Molecular Cell Differentiation
Studying the molecular mechanisms controlling cell destiny and diversity is of fundamental interest for understanding pathological processes and diseases. We are using mouse genetics to study the role of transcription factors during cell differentiation in the endocrine pancreas and in the ventral midbrain. In the pancreas, we are interested in molecules that control the endocrine cell subtype specification. In addition, we are studying animal models to uncover molecular pathways promoting beta-cell regeneration in the adult pancreas. In the midbrain the specification of dopaminergic neurons is under the control of several transcription and secreted factors. Specifically, we want to identify factors that interact with Lmx1 a/b in order to promote the generation of functionally distinct dopaminergic neuron populations. Moreover, we have established induced pluripotent cells (iPS) from four Parkinson patients. These cells were used to generate neuronal precursor cells, as well as dopaminergic neurons that will serve to identify possible molecular alterations related to Parkinson's disease.

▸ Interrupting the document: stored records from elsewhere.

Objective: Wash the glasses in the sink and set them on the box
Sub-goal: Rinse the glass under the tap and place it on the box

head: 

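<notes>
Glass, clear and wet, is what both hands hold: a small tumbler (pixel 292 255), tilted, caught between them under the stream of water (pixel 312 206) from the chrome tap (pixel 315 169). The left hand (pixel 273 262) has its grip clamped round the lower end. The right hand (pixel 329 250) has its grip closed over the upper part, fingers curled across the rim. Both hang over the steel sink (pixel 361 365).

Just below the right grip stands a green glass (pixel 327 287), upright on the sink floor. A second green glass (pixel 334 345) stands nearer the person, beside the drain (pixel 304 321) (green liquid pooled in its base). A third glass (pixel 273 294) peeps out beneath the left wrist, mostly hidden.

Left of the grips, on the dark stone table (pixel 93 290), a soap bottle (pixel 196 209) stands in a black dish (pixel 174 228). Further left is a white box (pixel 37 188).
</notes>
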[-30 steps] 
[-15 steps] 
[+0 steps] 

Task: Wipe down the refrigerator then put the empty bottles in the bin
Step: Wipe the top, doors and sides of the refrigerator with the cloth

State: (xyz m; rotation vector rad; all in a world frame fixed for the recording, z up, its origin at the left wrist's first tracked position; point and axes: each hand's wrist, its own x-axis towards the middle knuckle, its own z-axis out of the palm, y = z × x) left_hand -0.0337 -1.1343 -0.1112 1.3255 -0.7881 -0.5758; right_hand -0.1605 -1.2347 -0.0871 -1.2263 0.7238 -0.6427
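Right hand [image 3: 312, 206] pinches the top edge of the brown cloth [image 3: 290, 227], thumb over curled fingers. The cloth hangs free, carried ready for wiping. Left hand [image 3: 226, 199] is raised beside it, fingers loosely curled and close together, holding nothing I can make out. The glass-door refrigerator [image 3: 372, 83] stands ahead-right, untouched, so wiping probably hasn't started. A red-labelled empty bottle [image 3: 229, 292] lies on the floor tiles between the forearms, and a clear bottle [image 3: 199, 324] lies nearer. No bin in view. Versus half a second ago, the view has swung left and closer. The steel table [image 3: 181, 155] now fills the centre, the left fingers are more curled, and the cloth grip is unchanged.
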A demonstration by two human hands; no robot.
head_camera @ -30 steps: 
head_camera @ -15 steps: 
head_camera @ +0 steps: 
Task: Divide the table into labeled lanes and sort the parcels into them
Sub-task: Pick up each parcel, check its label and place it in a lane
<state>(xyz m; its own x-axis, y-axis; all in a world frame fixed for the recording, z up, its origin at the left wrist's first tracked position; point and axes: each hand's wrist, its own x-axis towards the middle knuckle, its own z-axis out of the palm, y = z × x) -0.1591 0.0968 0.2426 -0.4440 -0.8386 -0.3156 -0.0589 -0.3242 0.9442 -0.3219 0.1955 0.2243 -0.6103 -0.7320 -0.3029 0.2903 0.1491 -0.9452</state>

During the specification of the different hormone producing cells of the endocrine pancreas (insulin, glucagon, somatostatin, pancreatic polypeptide, and ghrelin) two factors, Pax4 and Arx, were found to undergo reciprocal inhibitory interaction to endow endocrine progenitors with a beta-/delta-cell fate or alpha-cell destiny, respectively. Accordingly, Pax4 is required for the formation of insulin producing cells, while Arx is necessary for the generation of alpha-cells. Our results clearly established Pax4 and Arx as major players during the specification of endocrine cell subtypes. Interestingly, the forced expression of Pax4 in alpha-cells was able to convert these into cells with beta-cell characteristics. Moreover, transgenic mice misexpressing Pax4 are able to counter chemically induced diabetes. It appears that upon injury the endocrine pancreas has some capacity to regenerate. However, in which part of the pancreas "stem cells" may reside is a matter of a controversial debate. Therefore, novel animal models for diabetes are needed to uncover the apparent intrinsic capacity of the endocrine pancreas to undergo regeneration and to provide new insights into their molecular mechanism.